- PROBLEM STATEMENT
For this exercise, restate every line below word for word and drop the images.

- RECORDED DATA
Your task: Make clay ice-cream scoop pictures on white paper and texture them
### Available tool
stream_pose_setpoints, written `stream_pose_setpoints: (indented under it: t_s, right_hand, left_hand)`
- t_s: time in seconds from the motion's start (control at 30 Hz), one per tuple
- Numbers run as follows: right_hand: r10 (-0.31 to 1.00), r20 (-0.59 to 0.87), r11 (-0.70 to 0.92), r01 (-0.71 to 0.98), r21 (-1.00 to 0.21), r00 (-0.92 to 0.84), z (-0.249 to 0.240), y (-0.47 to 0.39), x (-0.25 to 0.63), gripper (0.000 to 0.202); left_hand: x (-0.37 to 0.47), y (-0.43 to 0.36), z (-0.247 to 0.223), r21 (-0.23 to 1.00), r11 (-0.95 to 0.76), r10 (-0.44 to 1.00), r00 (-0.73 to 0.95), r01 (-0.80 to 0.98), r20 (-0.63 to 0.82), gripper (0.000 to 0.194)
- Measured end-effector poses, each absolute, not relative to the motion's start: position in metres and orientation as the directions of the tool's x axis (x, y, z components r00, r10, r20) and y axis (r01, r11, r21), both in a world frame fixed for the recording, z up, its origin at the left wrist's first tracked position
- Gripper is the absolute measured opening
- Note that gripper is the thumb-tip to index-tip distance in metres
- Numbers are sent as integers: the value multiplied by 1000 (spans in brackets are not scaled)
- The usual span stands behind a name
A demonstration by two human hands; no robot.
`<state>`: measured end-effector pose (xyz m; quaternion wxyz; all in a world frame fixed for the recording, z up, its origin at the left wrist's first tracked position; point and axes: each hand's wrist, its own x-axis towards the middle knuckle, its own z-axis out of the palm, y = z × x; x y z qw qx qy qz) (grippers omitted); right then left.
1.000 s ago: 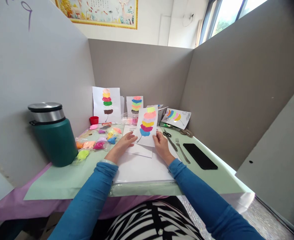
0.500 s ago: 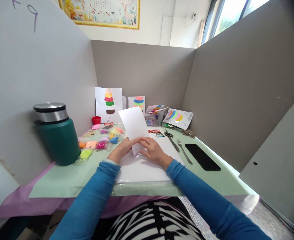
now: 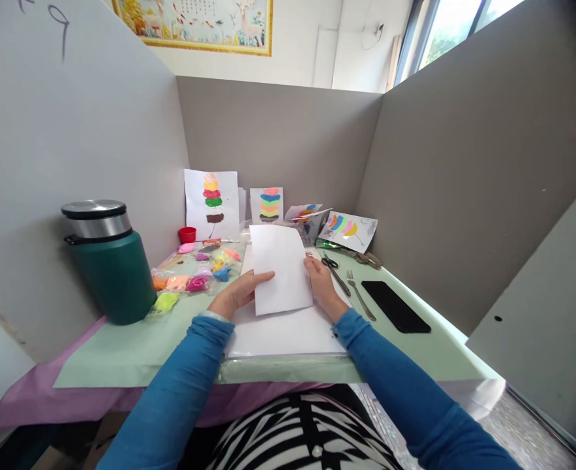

- EXERCISE RESULT
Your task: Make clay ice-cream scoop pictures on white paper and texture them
### Available tool
stream_pose_setpoints, written `stream_pose_setpoints: (indented under it: t_s, right_hand, left_hand)`
- t_s: time in seconds from the motion's start (control at 30 Hz), one per tuple
- Numbers run as follows: right_hand: r10 (-0.31 to 1.00), r20 (-0.59 to 0.87), r11 (-0.70 to 0.92), r01 (-0.71 to 0.98), r21 (-1.00 to 0.21), r00 (-0.92 to 0.84), z (-0.249 to 0.240), y (-0.47 to 0.39), x (-0.25 to 0.63), gripper (0.000 to 0.202); left_hand: x (-0.37 to 0.47), y (-0.43 to 0.36), z (-0.247 to 0.223), r21 (-0.23 to 1.00), r11 (-0.95 to 0.76), r10 (-0.44 to 1.00), r00 (-0.73 to 0.95), r01 (-0.80 to 0.98), r20 (-0.63 to 0.82), gripper (0.000 to 0.194)
- Measured end-effector poses, each absolute, not relative to the motion's start: position in metres and orientation as the directions of the tool's x axis (x, y, z components r00, r10, r20) and y axis (r01, r11, r21), both in a world frame fixed for the recording, z up, its origin at the left wrist's first tracked position
- Gripper is the absolute measured opening
- Note that gripper is the thumb-tip to index-tip distance in metres
- Numbers are sent as integers: the value multiplied by 1000 (spans in brackets are not scaled)
- The usual span stands behind a name
A demonstration by two human hands; no robot.
`<state>`: measured end-effector pose (xyz m; quaternion wxyz; all in a world frame fixed for the recording, z up, its origin at the left wrist's first tracked position; point and axes: each hand's wrist, its own x-axis towards the middle knuckle, its own z-axis out of the palm, y = z × x; x y z qw qx qy qz) (grippers omitted); right then left.
1.000 s ago: 
0.500 s ago: 
now: 

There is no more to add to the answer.